## [Problem to solve]
Go through the entries below and pick out every line with "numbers".

## [Data to use]
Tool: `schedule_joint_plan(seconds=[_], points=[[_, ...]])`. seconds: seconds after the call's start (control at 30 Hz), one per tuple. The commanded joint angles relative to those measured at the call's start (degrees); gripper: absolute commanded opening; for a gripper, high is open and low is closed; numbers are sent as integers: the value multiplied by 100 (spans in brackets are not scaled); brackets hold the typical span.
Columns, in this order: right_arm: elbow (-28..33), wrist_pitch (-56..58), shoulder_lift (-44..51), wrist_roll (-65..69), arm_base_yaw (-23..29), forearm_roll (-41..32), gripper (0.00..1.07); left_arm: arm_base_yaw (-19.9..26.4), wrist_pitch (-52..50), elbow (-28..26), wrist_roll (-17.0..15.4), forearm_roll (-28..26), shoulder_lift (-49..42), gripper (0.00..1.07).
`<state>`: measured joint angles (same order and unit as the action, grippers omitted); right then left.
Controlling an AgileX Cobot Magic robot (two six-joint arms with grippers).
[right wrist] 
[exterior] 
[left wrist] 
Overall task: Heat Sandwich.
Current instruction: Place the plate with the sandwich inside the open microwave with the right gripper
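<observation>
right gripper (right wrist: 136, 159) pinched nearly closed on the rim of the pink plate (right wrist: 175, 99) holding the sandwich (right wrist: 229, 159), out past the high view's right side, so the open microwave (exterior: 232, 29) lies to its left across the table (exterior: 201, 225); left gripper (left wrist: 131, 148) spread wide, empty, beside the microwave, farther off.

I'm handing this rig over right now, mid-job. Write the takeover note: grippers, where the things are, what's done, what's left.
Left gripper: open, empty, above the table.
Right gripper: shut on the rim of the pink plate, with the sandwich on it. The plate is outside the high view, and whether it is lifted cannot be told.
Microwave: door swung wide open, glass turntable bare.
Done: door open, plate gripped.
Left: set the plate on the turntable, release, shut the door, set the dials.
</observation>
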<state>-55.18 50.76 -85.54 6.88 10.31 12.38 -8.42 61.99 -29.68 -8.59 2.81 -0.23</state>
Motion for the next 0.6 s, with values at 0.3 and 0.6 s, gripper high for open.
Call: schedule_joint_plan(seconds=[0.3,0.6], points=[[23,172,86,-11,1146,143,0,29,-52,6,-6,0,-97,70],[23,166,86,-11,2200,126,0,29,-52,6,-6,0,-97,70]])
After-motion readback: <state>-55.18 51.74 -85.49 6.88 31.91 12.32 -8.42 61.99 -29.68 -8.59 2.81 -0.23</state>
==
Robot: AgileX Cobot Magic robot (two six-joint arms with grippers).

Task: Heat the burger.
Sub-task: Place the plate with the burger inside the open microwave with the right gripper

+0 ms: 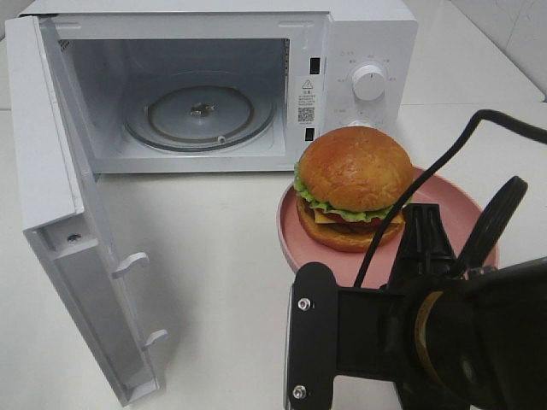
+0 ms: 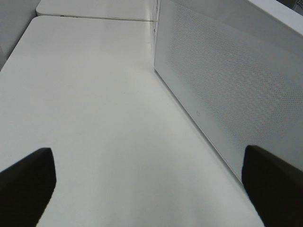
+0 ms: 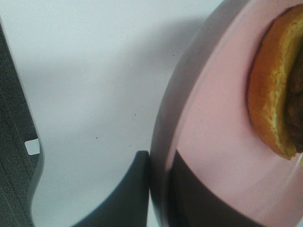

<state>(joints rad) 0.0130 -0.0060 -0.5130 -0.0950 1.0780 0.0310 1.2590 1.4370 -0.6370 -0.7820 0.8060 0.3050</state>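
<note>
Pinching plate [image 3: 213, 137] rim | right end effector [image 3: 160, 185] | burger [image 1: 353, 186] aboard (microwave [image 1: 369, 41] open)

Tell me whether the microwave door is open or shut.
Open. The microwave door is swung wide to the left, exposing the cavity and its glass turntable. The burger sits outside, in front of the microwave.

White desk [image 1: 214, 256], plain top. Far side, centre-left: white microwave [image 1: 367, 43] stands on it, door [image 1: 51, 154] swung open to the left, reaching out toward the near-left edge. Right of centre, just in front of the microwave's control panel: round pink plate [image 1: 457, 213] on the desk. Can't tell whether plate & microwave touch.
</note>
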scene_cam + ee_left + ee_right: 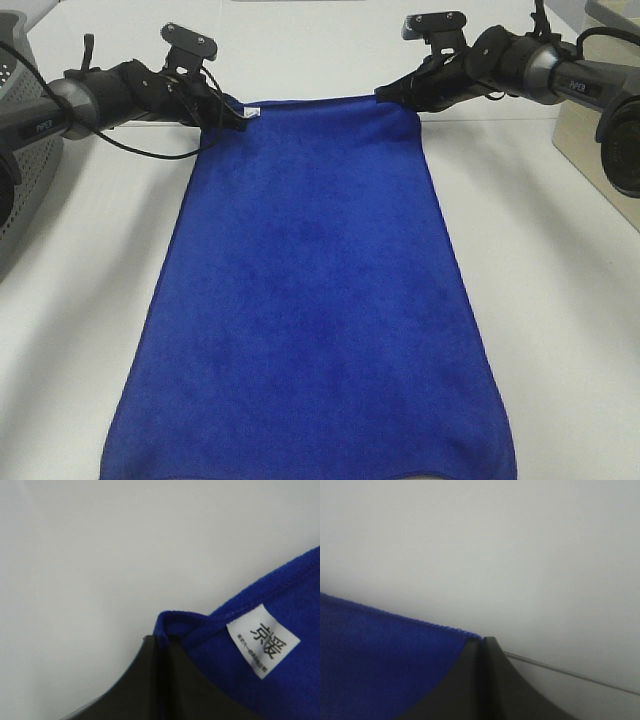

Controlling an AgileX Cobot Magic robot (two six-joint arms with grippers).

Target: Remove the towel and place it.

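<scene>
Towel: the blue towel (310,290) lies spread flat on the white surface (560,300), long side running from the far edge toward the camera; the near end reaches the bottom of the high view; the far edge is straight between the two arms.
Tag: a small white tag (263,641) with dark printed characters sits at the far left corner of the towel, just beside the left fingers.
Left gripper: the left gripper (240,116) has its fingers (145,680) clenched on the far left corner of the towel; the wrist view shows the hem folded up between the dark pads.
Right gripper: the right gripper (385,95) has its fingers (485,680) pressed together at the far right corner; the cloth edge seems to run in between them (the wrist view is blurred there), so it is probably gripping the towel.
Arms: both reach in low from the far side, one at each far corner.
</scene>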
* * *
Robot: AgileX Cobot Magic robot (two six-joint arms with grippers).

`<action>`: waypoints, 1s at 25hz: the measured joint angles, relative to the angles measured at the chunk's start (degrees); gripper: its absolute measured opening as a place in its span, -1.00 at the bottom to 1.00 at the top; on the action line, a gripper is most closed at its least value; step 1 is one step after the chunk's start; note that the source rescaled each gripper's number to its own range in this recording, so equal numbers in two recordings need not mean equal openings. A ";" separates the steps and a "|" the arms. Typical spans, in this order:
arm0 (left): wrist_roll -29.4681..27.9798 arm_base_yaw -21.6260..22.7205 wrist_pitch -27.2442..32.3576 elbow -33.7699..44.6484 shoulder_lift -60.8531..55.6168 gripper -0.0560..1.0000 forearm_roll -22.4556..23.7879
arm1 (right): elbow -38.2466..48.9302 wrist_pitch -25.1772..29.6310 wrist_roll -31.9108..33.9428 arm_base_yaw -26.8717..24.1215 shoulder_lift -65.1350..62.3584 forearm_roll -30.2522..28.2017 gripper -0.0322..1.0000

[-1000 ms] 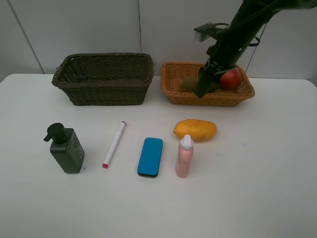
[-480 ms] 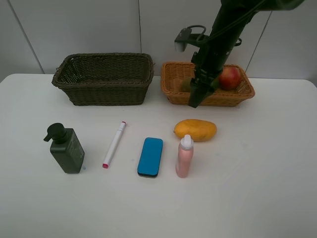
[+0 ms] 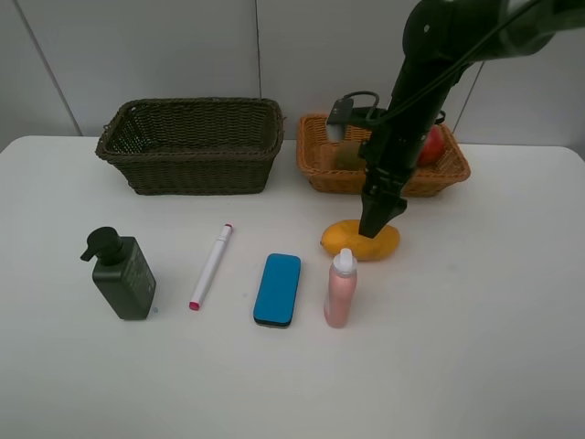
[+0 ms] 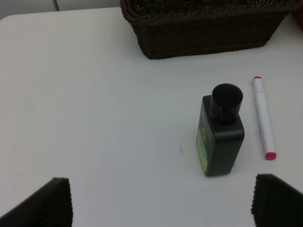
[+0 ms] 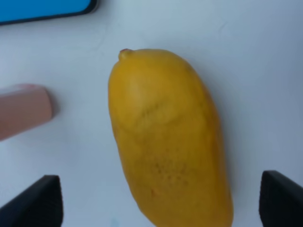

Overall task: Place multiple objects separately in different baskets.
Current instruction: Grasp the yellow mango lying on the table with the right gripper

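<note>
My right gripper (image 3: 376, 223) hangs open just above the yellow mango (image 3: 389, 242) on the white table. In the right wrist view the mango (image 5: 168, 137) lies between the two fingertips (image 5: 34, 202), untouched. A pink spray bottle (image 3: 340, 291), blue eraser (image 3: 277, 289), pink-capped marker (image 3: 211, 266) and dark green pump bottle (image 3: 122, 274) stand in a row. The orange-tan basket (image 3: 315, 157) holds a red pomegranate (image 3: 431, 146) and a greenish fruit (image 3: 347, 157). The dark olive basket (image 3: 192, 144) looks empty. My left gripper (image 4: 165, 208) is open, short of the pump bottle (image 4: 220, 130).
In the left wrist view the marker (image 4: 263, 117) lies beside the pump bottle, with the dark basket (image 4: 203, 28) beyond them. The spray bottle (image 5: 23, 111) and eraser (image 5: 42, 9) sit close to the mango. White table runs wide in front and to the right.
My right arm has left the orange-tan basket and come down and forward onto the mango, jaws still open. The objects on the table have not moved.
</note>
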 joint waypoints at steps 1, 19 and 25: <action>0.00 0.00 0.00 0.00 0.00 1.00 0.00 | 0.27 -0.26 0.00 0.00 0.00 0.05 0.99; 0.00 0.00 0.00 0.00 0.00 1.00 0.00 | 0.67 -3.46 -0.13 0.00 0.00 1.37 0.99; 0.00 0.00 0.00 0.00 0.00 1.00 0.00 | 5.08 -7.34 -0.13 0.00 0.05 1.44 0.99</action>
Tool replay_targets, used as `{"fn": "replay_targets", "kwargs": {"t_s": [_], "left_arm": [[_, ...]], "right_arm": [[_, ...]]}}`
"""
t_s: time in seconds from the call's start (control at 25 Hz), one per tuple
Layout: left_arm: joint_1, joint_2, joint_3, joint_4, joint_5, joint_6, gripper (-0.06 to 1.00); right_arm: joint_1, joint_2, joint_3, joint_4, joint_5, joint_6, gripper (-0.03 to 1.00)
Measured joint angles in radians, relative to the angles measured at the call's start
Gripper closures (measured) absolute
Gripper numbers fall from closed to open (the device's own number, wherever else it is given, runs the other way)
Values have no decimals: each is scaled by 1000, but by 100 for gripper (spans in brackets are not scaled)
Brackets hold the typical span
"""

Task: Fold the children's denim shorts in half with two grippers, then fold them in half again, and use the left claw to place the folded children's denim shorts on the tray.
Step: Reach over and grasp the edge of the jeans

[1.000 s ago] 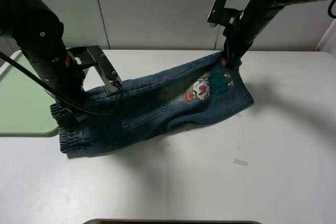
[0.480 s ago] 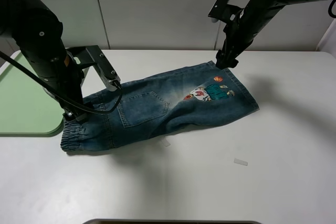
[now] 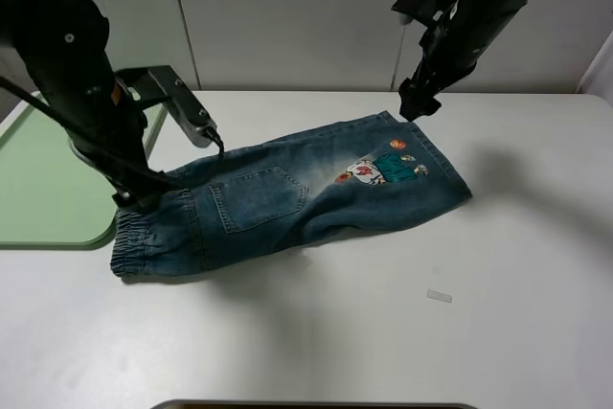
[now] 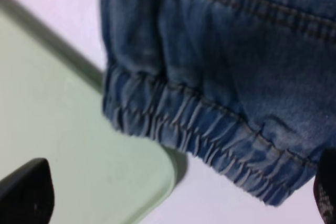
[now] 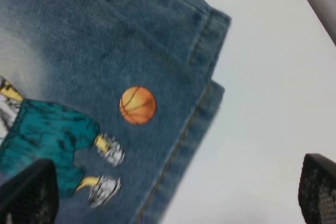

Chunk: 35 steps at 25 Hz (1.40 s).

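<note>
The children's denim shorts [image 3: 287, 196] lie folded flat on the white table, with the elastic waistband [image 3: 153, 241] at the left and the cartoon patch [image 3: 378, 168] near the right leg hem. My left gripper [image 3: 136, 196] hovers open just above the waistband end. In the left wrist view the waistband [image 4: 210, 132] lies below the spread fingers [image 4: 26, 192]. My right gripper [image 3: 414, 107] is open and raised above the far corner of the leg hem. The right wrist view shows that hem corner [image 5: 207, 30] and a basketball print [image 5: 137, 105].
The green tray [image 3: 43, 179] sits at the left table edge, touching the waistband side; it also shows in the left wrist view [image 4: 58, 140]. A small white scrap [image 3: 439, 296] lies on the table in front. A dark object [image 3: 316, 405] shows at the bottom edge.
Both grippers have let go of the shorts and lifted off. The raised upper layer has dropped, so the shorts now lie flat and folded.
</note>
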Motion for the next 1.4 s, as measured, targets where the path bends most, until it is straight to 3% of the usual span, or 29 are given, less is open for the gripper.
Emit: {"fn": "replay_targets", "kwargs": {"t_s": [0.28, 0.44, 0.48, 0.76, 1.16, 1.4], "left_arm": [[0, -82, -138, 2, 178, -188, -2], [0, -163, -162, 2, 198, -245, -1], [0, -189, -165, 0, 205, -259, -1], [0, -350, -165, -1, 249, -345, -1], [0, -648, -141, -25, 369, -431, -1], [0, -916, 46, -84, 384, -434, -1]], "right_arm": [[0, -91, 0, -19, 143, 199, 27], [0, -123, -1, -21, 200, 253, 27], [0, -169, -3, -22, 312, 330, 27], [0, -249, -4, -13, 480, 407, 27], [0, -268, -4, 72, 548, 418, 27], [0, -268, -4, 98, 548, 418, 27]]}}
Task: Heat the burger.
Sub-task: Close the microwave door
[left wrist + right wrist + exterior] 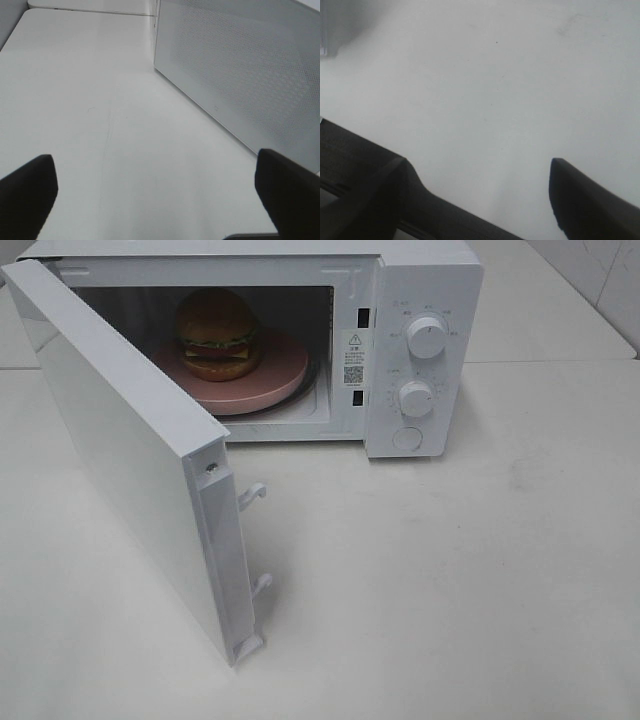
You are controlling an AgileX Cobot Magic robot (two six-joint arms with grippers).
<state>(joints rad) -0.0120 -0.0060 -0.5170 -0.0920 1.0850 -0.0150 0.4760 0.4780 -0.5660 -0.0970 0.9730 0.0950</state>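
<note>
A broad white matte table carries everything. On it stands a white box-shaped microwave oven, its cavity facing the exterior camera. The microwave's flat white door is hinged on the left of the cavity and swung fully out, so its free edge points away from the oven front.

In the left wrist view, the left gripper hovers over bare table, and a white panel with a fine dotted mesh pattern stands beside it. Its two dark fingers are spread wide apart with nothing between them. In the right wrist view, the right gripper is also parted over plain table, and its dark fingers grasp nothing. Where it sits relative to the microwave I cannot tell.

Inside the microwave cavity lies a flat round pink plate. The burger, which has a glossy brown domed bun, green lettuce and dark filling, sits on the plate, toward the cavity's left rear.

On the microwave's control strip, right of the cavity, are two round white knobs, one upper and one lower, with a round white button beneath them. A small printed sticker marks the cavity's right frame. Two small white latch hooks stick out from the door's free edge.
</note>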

## [Answer space]
Tool: `schedule_joint_plan(seconds=[_], points=[[_, ...]])`. seconds: seconds after the call's start (control at 30 Hz), one per tuple. The commanded joint angles relative to those measured at the call's start (degrees); gripper: absolute commanded opening; for a gripper, high is open and low is closed; numbers are sent as integers: the value multiplied by 100 (spans in brackets are not scaled); brackets hold the typical span.
`<action>`: waypoints, 1s at 25hz: the measured joint angles, relative to the angles measured at the chunk's start (degrees); gripper: its absolute measured opening as a place in its span, -1.00 at the bottom to 1.00 at the top; on the action line, a gripper is most closed at its least value; step 1 is one step after the chunk's start; note that the source rescaled each gripper's number to its own range in this recording, so equal numbers in two recordings need not mean equal openings. A ";" separates the steps and a "|" the arms. Typical spans, in this order:
Gripper numbers fall from closed to open (the device's own number, wherever else it is given, runs the other way)

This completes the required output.